- **Work instruction**
Give back every record below word for word, with the pictures omitted.

- **Recorded data**
-------

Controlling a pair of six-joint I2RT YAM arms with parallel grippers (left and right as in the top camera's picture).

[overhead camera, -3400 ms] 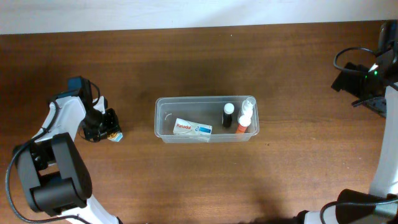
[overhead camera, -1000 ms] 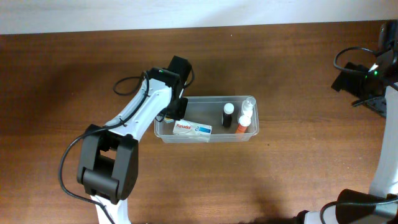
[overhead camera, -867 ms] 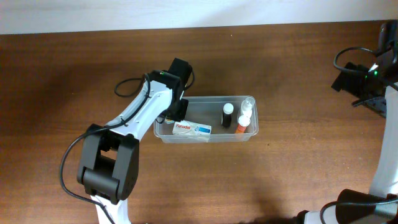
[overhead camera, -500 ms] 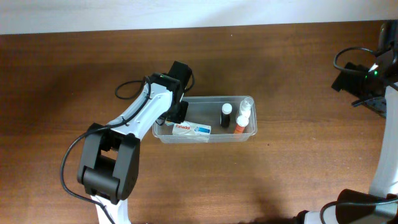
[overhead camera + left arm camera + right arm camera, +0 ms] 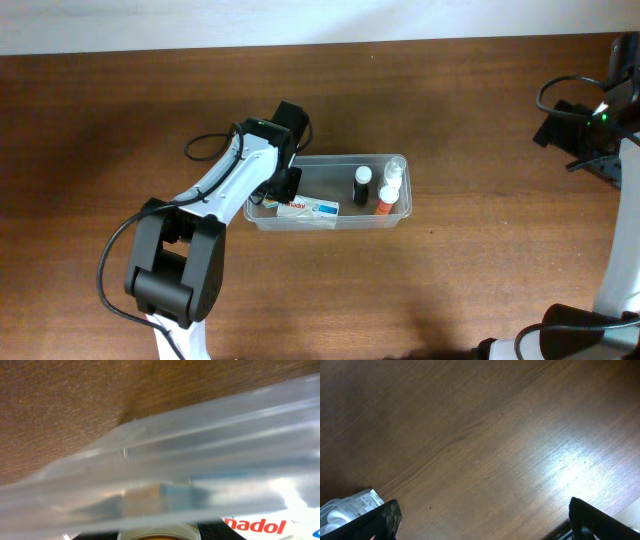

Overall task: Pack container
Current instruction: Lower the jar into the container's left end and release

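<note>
The container (image 5: pixel 330 159) is a clear plastic tub at mid-table. In it lie a white Panadol box (image 5: pixel 310 208), a black-capped bottle (image 5: pixel 361 186), an orange-and-white bottle (image 5: pixel 385 200) and a clear bottle (image 5: pixel 396 168). My left gripper (image 5: pixel 283 186) reaches into the tub's left end. In the left wrist view it (image 5: pixel 160 537) is shut on a small white item (image 5: pixel 160 533), just behind the tub wall (image 5: pixel 200 435) and beside the Panadol box (image 5: pixel 260 525). My right gripper (image 5: pixel 485 530) is open and empty, over bare table at the far right (image 5: pixel 572 128).
The brown wooden table (image 5: pixel 480 290) runs all round the tub. The right arm's base and cables (image 5: pixel 605 150) stand at the right edge. A clear labelled plastic thing (image 5: pixel 345 507) shows at the lower left of the right wrist view.
My left arm swung from the table's left side to the tub, carrying the small item. In the last second the gripper dipped into the tub's left end and the tub shifted slightly left.
</note>
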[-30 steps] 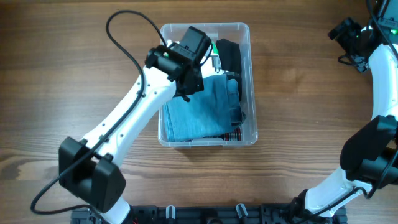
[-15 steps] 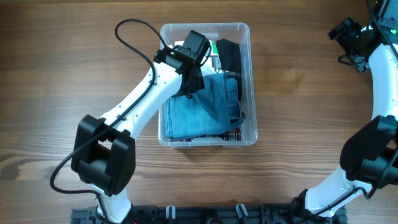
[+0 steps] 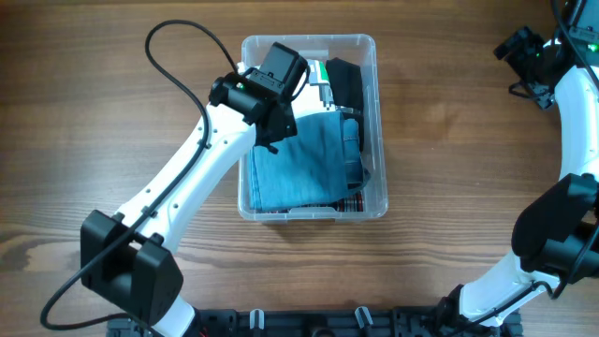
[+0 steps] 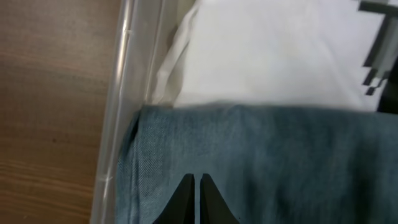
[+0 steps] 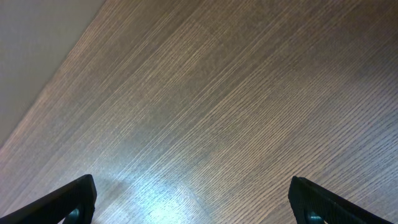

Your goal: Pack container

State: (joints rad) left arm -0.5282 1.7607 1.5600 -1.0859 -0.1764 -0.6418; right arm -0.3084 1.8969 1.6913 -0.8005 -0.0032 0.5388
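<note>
At the middle of the wood-grain table [image 3: 449,140] sits the large clear plastic tub [image 3: 382,140] with a rounded rim. It holds a folded blue denim cloth [image 3: 304,168], twill-textured, beside something smooth and white [image 4: 267,56] — sheet or fabric, hard to tell. A black item [image 3: 344,80] at the far right wall is partly covered. The left gripper [image 4: 195,186] hangs over the denim's far edge, tips pressed together on nothing. The right gripper [image 5: 193,196] — far right — has its jaws spread wide above the table.
</note>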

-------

- **Solved exercise**
Controlling a pair of six-joint I2RT YAM arms with parallel grippers (left and right as in the top camera's picture).

[overhead camera, -3400 ms] 
[overhead camera, -1000 ms] 
[overhead camera, -867 ms] 
[overhead camera, -500 ms] 
[overhead camera + left arm camera + right arm camera, +0 ms] 

Overall task: Pack container
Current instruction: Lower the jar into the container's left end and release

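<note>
The container (image 5: pixel 330 159) is a clear plastic tub at mid-table. In it lie a white Panadol box (image 5: pixel 310 208), a black-capped bottle (image 5: pixel 361 186), an orange-and-white bottle (image 5: pixel 385 200) and a clear bottle (image 5: pixel 396 168). My left gripper (image 5: pixel 283 186) reaches into the tub's left end. In the left wrist view it (image 5: pixel 160 537) is shut on a small white item (image 5: pixel 160 533), just behind the tub wall (image 5: pixel 200 435) and beside the Panadol box (image 5: pixel 260 525). My right gripper (image 5: pixel 485 530) is open and empty, over bare table at the far right (image 5: pixel 572 128).
The brown wooden table (image 5: pixel 480 290) runs all round the tub. The right arm's base and cables (image 5: pixel 605 150) stand at the right edge. A clear labelled plastic thing (image 5: pixel 345 507) shows at the lower left of the right wrist view.
My left arm swung from the table's left side to the tub, carrying the small item. In the last second the gripper dipped into the tub's left end and the tub shifted slightly left.
</note>
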[-30 steps] 
[-15 steps] 
[+0 steps] 
[+0 steps] 
[+0 steps] 

Your goal: Pack container

State: (joints rad) left arm -0.5282 1.7607 1.5600 -1.0859 -0.1764 -0.6418; right arm -0.3084 1.8969 1.6913 -0.8005 -0.0032 0.5388
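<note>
At the middle of the wood-grain table [image 3: 449,140] sits the large clear plastic tub [image 3: 382,140] with a rounded rim. It holds a folded blue denim cloth [image 3: 304,168], twill-textured, beside something smooth and white [image 4: 267,56] — sheet or fabric, hard to tell. A black item [image 3: 344,80] at the far right wall is partly covered. The left gripper [image 4: 195,186] hangs over the denim's far edge, tips pressed together on nothing. The right gripper [image 5: 193,196] — far right — has its jaws spread wide above the table.
</note>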

The required output has now been supplied.